Esta discusión adquiere una relevancia particular para México. El país ha visto iniciativas legislativas, ejercicios de diálogo y propuestas de política pública que reconocen que la inteligencia artificial ya no es un asunto del futuro.

El siguiente paso será más complejo que elaborar un marco normativo. Una autoridad encargada de supervisar sistemas de IA necesita personal especializado. Una evaluación de riesgos exige metodologías técnicas. La protección de derechos requiere trazabilidad, mecanismos de vigilancia y vías efectivas de reparación.
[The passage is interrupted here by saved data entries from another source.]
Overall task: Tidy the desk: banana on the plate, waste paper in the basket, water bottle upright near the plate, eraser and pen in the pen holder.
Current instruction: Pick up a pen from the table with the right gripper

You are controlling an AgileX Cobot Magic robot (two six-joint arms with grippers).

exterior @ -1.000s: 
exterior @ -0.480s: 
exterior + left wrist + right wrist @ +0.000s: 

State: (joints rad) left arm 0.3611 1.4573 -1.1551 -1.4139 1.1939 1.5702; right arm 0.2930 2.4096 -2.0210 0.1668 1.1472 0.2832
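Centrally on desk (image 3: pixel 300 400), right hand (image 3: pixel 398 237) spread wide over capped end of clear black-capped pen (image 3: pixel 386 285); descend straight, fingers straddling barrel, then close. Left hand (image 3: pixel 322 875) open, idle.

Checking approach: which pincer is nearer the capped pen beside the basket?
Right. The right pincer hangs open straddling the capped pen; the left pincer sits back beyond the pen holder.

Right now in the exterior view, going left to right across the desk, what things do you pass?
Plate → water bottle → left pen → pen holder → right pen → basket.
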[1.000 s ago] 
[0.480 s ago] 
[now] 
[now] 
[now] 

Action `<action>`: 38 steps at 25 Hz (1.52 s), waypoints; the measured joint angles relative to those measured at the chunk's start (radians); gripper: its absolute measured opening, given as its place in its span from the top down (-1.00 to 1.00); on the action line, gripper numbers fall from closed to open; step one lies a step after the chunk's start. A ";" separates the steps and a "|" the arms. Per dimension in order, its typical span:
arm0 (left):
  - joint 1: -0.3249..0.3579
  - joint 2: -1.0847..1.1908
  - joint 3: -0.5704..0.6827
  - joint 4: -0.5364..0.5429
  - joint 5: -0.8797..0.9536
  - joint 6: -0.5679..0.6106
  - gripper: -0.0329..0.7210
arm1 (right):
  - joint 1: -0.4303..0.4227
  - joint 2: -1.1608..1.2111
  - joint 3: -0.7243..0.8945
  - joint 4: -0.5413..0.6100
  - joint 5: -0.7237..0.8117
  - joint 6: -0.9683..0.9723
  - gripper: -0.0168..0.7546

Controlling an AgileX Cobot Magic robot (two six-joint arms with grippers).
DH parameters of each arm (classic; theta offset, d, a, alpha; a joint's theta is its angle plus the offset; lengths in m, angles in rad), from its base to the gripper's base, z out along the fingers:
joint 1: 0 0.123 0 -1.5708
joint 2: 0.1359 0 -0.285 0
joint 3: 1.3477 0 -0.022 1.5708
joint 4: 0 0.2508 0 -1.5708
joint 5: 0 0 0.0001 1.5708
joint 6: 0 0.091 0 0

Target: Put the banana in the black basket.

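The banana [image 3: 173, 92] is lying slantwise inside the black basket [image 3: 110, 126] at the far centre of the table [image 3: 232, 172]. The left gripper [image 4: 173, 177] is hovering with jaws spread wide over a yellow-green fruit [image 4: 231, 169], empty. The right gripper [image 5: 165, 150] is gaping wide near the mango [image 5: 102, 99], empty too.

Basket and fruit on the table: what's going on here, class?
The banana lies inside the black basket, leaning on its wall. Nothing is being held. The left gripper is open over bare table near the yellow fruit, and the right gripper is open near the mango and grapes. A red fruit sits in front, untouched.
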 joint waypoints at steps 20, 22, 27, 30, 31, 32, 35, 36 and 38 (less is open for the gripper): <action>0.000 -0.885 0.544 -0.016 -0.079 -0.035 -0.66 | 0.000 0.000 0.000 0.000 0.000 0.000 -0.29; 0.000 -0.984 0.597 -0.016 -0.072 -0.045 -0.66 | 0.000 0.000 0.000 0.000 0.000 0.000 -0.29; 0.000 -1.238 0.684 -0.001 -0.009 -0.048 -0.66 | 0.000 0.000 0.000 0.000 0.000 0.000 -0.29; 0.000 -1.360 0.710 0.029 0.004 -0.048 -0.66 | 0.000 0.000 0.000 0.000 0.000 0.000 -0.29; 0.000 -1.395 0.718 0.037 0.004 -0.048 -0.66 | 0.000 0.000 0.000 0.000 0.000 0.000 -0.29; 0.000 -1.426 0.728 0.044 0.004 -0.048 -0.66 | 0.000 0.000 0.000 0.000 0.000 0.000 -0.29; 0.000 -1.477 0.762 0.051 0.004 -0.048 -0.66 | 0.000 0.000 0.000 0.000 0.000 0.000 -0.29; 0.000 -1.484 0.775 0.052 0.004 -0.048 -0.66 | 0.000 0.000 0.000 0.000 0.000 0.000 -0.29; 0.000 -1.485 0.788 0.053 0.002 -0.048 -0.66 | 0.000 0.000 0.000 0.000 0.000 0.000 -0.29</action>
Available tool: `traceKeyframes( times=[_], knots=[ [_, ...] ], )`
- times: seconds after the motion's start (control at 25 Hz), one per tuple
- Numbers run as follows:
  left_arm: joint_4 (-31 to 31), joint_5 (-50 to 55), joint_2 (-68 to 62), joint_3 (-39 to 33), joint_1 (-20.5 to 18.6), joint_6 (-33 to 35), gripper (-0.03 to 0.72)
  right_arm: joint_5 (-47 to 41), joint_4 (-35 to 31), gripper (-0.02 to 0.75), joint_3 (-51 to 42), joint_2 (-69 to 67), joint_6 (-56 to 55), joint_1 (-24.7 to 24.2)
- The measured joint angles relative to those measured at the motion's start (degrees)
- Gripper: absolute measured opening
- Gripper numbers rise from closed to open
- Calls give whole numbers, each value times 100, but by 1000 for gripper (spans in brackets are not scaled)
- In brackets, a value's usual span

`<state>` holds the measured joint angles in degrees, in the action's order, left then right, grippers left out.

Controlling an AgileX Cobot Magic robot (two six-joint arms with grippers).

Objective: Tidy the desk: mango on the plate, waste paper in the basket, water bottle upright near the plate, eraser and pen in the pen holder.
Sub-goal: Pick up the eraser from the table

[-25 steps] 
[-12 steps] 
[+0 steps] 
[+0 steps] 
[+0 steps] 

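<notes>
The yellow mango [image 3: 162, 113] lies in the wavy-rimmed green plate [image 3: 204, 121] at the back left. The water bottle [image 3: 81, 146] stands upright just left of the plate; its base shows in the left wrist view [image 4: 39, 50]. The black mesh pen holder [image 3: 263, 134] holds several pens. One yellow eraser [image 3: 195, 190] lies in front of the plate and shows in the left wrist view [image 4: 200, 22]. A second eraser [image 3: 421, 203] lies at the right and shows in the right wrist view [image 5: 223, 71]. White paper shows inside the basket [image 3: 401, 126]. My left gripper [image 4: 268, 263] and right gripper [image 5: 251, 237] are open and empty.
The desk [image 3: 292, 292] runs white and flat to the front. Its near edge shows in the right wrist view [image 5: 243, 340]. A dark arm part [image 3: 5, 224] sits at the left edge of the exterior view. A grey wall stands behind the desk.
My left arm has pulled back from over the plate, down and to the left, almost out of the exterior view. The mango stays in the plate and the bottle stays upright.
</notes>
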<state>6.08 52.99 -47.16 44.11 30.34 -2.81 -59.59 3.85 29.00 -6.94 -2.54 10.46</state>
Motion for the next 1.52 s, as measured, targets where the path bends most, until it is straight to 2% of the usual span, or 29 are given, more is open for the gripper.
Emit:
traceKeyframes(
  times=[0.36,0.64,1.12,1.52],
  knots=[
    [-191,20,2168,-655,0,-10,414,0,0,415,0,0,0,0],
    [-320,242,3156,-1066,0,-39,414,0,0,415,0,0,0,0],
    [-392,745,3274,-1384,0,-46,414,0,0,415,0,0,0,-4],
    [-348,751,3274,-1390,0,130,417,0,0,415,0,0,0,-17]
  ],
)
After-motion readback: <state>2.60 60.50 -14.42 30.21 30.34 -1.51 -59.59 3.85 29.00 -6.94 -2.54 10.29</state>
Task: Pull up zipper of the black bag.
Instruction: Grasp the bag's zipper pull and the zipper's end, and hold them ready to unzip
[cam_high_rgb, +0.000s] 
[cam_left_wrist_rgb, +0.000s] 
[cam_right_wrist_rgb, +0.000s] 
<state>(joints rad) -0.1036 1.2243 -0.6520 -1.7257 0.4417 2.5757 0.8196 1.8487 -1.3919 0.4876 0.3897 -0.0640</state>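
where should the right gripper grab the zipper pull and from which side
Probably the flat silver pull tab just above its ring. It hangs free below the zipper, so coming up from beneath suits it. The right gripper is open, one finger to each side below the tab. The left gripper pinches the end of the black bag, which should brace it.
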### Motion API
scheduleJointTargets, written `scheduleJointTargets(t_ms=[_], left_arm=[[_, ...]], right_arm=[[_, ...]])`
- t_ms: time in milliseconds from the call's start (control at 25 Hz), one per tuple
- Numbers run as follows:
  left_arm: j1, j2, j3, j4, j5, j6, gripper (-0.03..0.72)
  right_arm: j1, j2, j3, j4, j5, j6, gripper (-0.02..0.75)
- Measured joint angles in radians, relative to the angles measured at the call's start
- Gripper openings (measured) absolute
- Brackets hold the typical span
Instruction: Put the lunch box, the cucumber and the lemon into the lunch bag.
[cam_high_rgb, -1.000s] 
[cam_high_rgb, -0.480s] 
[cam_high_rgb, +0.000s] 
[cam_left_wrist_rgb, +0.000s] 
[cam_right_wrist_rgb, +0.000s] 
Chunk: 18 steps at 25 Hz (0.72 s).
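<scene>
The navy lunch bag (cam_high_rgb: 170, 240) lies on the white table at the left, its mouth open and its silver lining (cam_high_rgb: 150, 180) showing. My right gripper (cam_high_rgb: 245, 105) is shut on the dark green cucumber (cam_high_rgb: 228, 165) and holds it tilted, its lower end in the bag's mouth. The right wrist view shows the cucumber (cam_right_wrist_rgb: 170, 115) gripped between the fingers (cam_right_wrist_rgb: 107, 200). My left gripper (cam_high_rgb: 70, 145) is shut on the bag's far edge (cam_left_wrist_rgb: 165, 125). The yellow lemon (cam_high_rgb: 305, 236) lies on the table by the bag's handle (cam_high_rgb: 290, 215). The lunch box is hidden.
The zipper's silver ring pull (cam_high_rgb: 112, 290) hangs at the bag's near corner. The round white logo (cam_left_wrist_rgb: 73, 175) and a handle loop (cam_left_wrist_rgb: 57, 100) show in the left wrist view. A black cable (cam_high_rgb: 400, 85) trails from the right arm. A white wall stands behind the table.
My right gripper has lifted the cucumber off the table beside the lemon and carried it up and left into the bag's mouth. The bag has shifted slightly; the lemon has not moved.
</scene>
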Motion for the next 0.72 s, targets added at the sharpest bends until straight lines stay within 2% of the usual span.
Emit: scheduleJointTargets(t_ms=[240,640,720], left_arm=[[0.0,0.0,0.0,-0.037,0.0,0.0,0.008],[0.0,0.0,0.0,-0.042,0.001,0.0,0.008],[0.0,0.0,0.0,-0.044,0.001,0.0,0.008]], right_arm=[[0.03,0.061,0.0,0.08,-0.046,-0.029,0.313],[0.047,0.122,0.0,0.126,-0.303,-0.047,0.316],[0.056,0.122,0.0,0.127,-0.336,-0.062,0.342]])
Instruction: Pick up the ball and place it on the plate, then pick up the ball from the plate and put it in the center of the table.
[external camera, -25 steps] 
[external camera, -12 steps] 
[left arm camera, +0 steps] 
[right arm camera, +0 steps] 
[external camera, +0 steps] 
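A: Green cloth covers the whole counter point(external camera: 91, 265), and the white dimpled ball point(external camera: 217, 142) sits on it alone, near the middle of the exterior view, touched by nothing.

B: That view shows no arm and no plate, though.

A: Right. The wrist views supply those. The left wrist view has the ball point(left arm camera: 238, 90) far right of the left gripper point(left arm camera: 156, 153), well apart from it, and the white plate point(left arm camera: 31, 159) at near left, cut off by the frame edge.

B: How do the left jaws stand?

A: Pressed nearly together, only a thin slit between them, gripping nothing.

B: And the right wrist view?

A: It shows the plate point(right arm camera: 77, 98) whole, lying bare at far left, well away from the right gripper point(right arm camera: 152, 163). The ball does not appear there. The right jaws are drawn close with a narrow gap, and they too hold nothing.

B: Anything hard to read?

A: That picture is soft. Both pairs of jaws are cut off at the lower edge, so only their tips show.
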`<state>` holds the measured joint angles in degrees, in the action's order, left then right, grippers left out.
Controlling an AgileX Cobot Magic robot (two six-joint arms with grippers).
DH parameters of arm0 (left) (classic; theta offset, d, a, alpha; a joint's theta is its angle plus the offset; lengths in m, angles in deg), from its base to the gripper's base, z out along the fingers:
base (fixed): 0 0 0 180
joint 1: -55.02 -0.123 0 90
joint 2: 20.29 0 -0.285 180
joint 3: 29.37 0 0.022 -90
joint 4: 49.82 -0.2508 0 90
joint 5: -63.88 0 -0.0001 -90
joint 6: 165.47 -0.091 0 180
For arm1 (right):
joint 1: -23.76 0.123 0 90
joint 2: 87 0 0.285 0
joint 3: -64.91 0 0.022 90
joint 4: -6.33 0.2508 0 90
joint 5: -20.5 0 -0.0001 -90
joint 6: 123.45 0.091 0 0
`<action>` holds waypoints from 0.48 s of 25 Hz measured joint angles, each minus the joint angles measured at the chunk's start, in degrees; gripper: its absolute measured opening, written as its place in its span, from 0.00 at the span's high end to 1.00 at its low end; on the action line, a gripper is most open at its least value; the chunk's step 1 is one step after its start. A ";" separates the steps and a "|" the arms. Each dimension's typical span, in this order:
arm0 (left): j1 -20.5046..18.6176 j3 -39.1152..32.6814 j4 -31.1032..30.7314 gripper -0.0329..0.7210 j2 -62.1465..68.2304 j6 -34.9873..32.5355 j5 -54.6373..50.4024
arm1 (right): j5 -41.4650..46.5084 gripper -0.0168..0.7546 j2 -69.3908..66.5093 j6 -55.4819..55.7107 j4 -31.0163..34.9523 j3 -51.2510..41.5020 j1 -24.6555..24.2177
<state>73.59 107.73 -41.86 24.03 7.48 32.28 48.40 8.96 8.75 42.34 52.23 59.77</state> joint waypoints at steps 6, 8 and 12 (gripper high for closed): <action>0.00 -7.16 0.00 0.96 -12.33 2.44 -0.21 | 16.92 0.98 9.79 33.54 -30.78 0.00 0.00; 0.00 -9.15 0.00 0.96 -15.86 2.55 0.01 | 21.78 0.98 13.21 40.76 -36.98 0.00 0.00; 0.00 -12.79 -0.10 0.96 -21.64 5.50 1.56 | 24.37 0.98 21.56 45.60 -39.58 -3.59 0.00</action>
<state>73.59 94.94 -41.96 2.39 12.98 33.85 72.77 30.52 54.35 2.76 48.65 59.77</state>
La coordinación entre instituciones demanda claridad competencial y objetivos compartidos.

Ninguno de esos elementos puede improvisarse. Tampoco puede depender de una sola administración. Gobernar la IA exige continuidad, memoria institucional y aprendizaje acumulado.

Lectura ADMAIORA

La capacidad estatal para gobernar la inteligencia artificial será también un factor de competitividad. Un país que ofrece reglas comprensibles, instituciones técnicas y mecanismos confiables de supervisión genera mejores condiciones para la inversión, la innovación responsable y la protección de derechos.

Para México, fortalecer al Estado no significa frenar la tecnología. Significa construir la capacidad pública necesaria para que la innovación avance con legitimidad, certeza y propósito.

Qué observar ahora

El Estado que viene

Durante mucho tiempo evaluamos la fortaleza del Estado por su capacidad para producir normas. La inteligencia artificial obliga a incorporar un criterio adicional: su capacidad para comprender aquello que pretende regular.

Las tecnologías emergentes no esperan a que concluyan los procesos legislativos. No suspenden su evolución mientras las instituciones se reorganizan. Frente a esa realidad, un Estado que únicamente reacciona siempre llegará tarde.

En cambio, un Estado que desarrolla conocimiento, fortalece sus instituciones, invierte en capacidades técnicas y aprende de manera continua estará en mejores condiciones para conducir la transformación tecnológica en beneficio de la sociedad.

La calidad de una ley nunca será superior a la calidad de las instituciones encargadas de hacerla efectiva.